溫書堯笑了起來。
閉著眼睛,俯身向她的肩上靠去。
「阿夏,這條路走得我真的好累,可是我不能垮,你知道我從西北回來的時候,我就想回快點兒回家見到你,可是你不在,我那時候真的好想你能在我身邊。」
夏橘這時才知道,他那麼迫切想要她回去的原因,而他都那時候心裡一定很難受,可是他不能讓任何人察覺到他的脆弱,他必須是強大而無堅不摧的。
所以他才想快點兒見她的。
而她卻那樣掛斷了他的電話。
「阿堯,」夏橘沒想到事情是那樣的,也沒想到他的心裡居然壓著這麼多事,還能表現的那麼雲淡風輕:「我愛你。」
溫書堯閉著眼睛笑了起來。
他說這些並不是為了讓她愧疚,「我從西北回來的那一天,我做了一個夢,我夢到我媽躺在病床上和我說,對不起,如果早知道這段往事會困住我這麼久,她會把這一切都結束以後再離開。

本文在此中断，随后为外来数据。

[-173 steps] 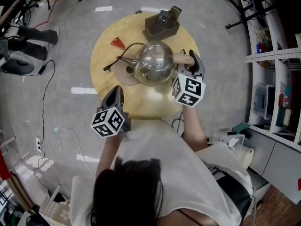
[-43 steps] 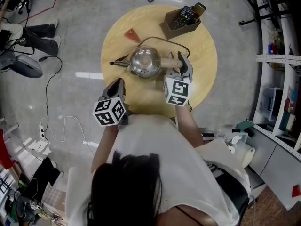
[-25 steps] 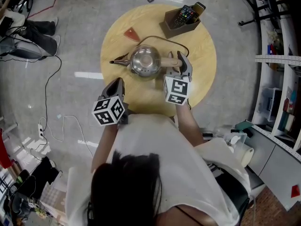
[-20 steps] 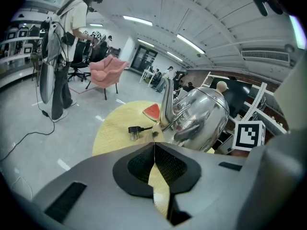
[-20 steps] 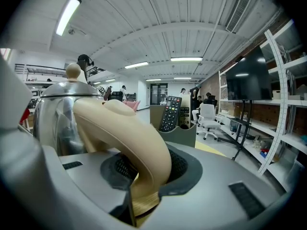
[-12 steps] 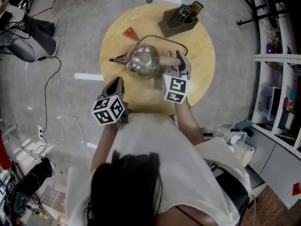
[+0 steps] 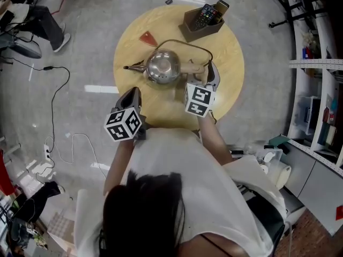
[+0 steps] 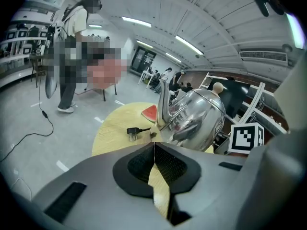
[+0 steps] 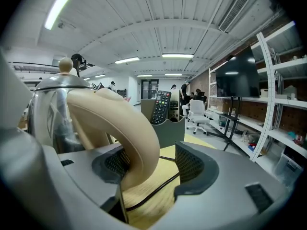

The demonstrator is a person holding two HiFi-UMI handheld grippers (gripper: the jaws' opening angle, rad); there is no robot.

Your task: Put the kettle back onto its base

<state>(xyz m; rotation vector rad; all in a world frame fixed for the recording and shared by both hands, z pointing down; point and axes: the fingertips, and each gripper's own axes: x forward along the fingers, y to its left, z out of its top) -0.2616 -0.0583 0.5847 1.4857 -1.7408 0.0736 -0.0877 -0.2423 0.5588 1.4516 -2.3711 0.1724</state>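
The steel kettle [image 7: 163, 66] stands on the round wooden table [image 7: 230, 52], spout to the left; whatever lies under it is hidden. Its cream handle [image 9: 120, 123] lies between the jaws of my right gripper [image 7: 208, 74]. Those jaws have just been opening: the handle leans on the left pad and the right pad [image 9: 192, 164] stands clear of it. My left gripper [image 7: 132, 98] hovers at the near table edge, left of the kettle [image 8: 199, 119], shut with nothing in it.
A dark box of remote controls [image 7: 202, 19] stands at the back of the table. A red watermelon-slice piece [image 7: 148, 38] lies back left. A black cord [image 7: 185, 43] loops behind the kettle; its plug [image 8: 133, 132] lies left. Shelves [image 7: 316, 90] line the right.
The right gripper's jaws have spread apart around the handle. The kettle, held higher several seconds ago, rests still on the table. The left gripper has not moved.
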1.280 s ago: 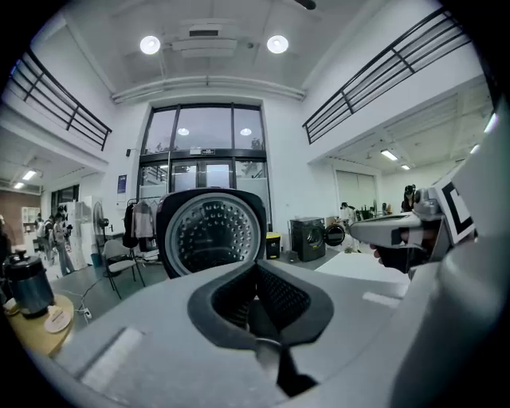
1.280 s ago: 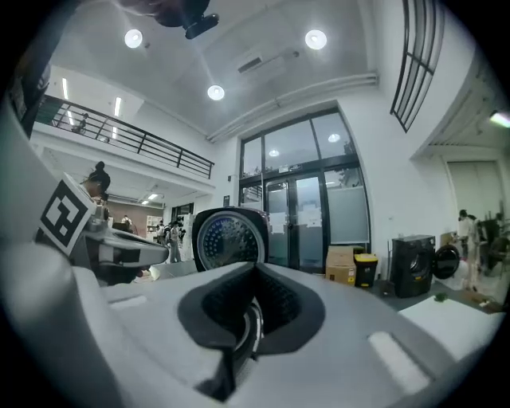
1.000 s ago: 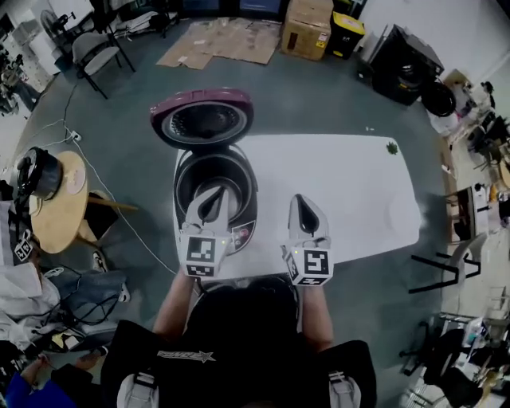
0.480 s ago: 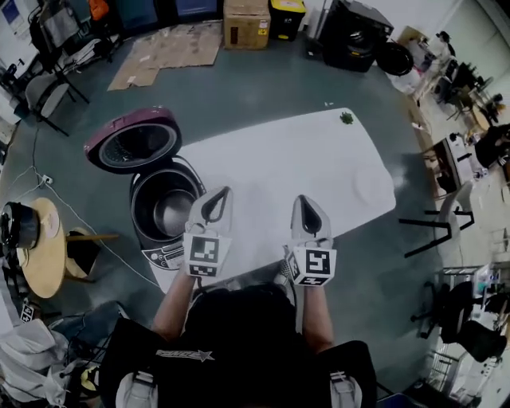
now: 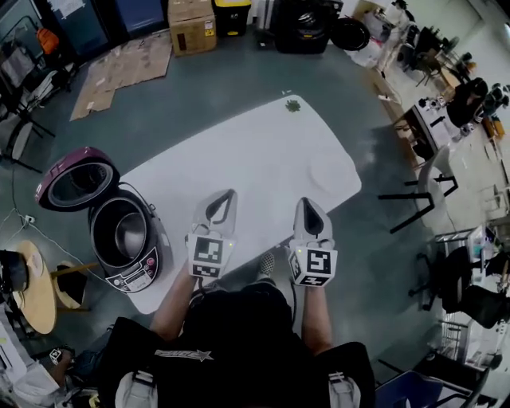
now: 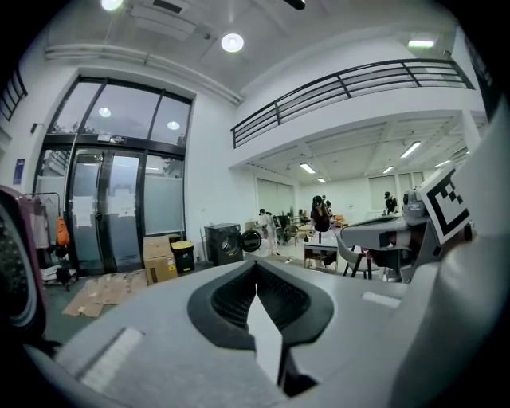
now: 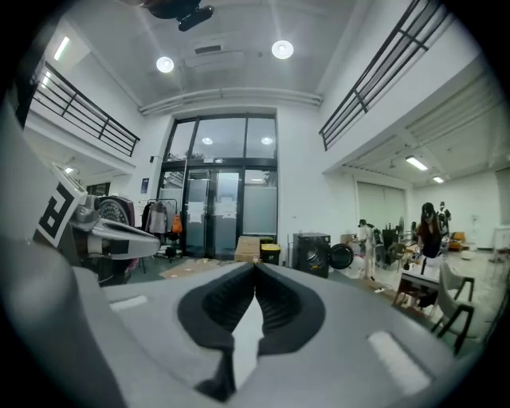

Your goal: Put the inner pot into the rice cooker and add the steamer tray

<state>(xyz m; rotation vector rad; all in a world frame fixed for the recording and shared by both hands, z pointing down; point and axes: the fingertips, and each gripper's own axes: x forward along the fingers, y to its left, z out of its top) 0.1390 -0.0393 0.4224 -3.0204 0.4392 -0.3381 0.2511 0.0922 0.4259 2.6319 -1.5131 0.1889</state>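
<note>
The rice cooker [image 5: 127, 243] stands at the white table's [image 5: 255, 151] left end with its purple lid [image 5: 73, 180] swung open. A grey metal inner pot [image 5: 130, 233] shows inside its round opening. My left gripper [image 5: 228, 194] and right gripper [image 5: 307, 202] hover side by side over the table's near edge, right of the cooker. Both are shut with nothing between the jaws. The left gripper view shows its shut gripper [image 6: 255, 264] aimed across the room, with the lid [image 6: 14, 267] at the left edge. In the right gripper view the shut gripper [image 7: 255, 267] points the same way. I see no steamer tray.
A small green thing [image 5: 293, 104] lies at the table's far end. A round wooden side table [image 5: 28, 291] with a dark object [image 5: 8, 269] stands left of the cooker. Chairs [image 5: 418, 187], cardboard boxes [image 5: 190, 24] and cluttered desks ring the grey floor.
The head view has swung right, so the cooker has slid to the picture's left. Both grippers have moved off the cooker, to over the table's near edge, still shut.
</note>
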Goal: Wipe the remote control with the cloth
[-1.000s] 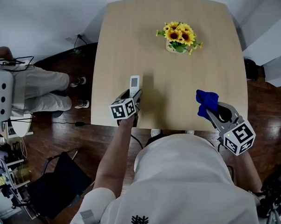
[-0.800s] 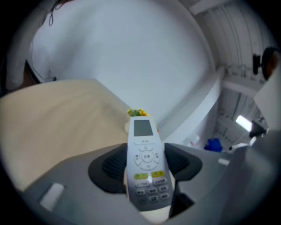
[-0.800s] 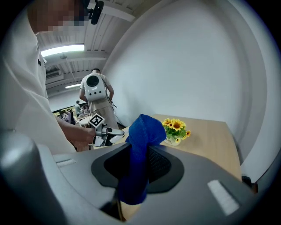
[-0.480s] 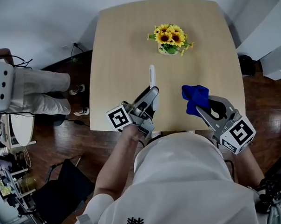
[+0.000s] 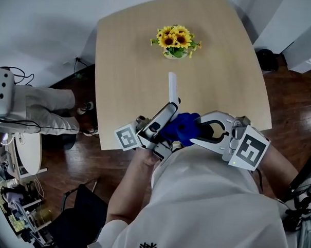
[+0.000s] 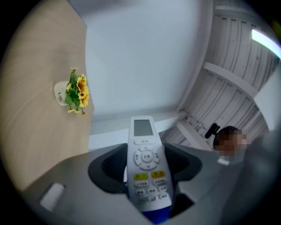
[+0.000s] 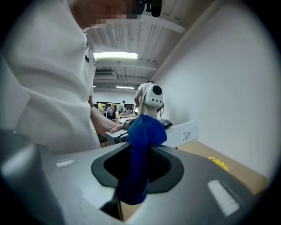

」
夏橘沒有說話,只是溫柔的他的頭髮。
而她的體溫就是他能感受到的,最大的溫暖。
「可是我這麼做,並不是為了讓她自責,我醒了以後,我就在想,如果他們都還活著,我應該是怎麼樣一個人,我可能……很早就可以娶到你了,而不是在聽見你說幫不了我的時候,眼睜睜看著你走。」
夏橘忽然想起晚上從溫家離開時,那個在林蔭的陽台里,見過的那個黑影。
她以為是她的錯覺,結果他早就在那個時候目送過她的背影。
夏橘不知道該說什麼,只是很用力的抱住了他。
眼淚不自覺的有些濕潤。
「我知道你喜歡的阿堯是什麼樣的,可是我也沒有辦法……那樣的阿堯,保護不了任何東西。」
夏橘一直搖著頭。
不是的,那不是愛,那更多的是感同身受的憐憫,她現在愛著的才是一整個完整的他,他所有破碎的,不堪一擊的,不堪回首的,無所不能的,她都愛著。
溫書堯感覺到她的動容。
抬手摁著她的後腦勺,示意她冷靜下來,他只是想把這件事告訴她而已。
「阿夏,如果可以,我真的只想做那個神山腳下的阿堯,你想去什麼一定地方,我都陪你去,你想過什麼樣的人生,我都依你。」
可是他不能。
他說這些的時候,情緒一直平靜的,就像只是在講一個故事。
夏橘卻哭得停不下來。
「阿堯,我也不需要你為我做任何犧牲,你好好做你的路,只要你想見我的時候,你都可以見到你。」
只有她在,他就永遠都有一個回去的地方。